I was having a conversation with some colleagues today on the topic of checksums. Someone was quoted as being able to hash a terabyte of data using MD5 in one minute. This is of course ludicrous for a single hard drive on a home computer, but I’m curious to see what it would take to achieve (or at least get close). Thus, I’m setting out on an experiment.

The experiment is simple. I’ll create a sample file of known size, and generate an MD5 hash from it on several different storage mediums varying in IO capability. First up, I’ll create my sample file. I’m running Ubuntu 12.04, so I’ll use dd to create a two gigabyte file using my system disk as effectively random input data.
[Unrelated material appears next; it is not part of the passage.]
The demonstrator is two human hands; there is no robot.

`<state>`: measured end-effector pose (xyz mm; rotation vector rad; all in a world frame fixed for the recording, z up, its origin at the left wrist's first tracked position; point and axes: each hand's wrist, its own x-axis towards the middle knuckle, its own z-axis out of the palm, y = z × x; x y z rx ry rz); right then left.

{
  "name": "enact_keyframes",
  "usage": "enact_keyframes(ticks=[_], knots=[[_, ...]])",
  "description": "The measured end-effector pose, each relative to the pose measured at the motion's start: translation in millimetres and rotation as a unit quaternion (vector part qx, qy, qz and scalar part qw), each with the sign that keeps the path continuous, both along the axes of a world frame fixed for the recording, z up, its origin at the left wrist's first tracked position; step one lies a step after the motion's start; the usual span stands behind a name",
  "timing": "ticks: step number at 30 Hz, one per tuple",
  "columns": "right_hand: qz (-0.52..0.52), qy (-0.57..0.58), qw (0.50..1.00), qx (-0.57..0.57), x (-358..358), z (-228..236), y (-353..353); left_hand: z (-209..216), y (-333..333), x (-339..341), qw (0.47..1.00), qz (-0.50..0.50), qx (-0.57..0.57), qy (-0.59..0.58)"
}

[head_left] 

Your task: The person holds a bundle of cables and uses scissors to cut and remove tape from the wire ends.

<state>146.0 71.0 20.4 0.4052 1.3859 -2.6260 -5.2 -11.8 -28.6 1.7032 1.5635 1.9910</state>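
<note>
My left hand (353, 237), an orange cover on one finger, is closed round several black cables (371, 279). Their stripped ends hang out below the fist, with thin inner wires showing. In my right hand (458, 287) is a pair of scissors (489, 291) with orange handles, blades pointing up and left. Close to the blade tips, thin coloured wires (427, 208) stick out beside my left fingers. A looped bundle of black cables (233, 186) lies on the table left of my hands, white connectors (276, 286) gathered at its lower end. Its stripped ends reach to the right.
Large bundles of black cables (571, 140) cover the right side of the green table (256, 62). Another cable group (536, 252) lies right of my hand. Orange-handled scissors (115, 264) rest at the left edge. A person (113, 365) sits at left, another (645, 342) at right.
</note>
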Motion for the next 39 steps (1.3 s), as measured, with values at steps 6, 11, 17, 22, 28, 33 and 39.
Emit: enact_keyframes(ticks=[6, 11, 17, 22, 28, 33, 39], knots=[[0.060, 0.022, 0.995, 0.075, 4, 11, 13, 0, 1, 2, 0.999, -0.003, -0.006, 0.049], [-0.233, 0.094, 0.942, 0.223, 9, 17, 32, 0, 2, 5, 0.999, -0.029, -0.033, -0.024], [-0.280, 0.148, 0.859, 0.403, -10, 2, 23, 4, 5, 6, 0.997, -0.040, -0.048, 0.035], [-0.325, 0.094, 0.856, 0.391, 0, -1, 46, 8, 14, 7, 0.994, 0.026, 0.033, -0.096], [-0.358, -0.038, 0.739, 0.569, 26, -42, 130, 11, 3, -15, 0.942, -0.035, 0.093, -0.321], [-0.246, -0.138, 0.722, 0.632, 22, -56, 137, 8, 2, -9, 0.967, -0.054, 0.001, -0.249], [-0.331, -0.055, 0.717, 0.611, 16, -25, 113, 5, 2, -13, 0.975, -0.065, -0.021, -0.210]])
The command is this:

sudo dd if=/dev/sda of=/media/500G-Raid/sample.file bs=1M count=2000

If you wish to replicate this experiment, you’ll just need to adjust your “of” file path to a suitable location to place the sample file.

First up, I’ll run the test with the sample file located on my two-disk 500GB RAID0 array. My terminal output is below, with the first line being the test command:

time md5sum sample.file
e273795bcc527a5157ce7f2095cacd42 sample.file

real 0m18.055s
user 0m4.312s
sys 0m0.936s

Doing a little math we see that the processing rate is 110.77 megabytes per second, or 0.00664 terabytes per minute. While running the test, my CPU usage hovered around 30%, indicating that the bottleneck here is the read speed of my RAID array. This result is rather far from the target, I think I can do better.

Next up I’ll run the test with the sample file located on my Samsung 830 128GB SSD drive. Output is below:

time md5sum sample.file
e273795bcc527a5157ce7f2095cacd42 sample.file

real 0m7.841s
user 0m4.332s
sys 0m0.884s

This brings us up to 255 megabytes per second! This is much improved, but it still only amounts to 0.01530 terabytes per minute. I happen to know that 255 megabytes per second is just about the maximum throughput of the SATA-II disk interface that my SSD is attached to. While it could read much faster on a SATA-III interface, we are again limited by disk-related hardware.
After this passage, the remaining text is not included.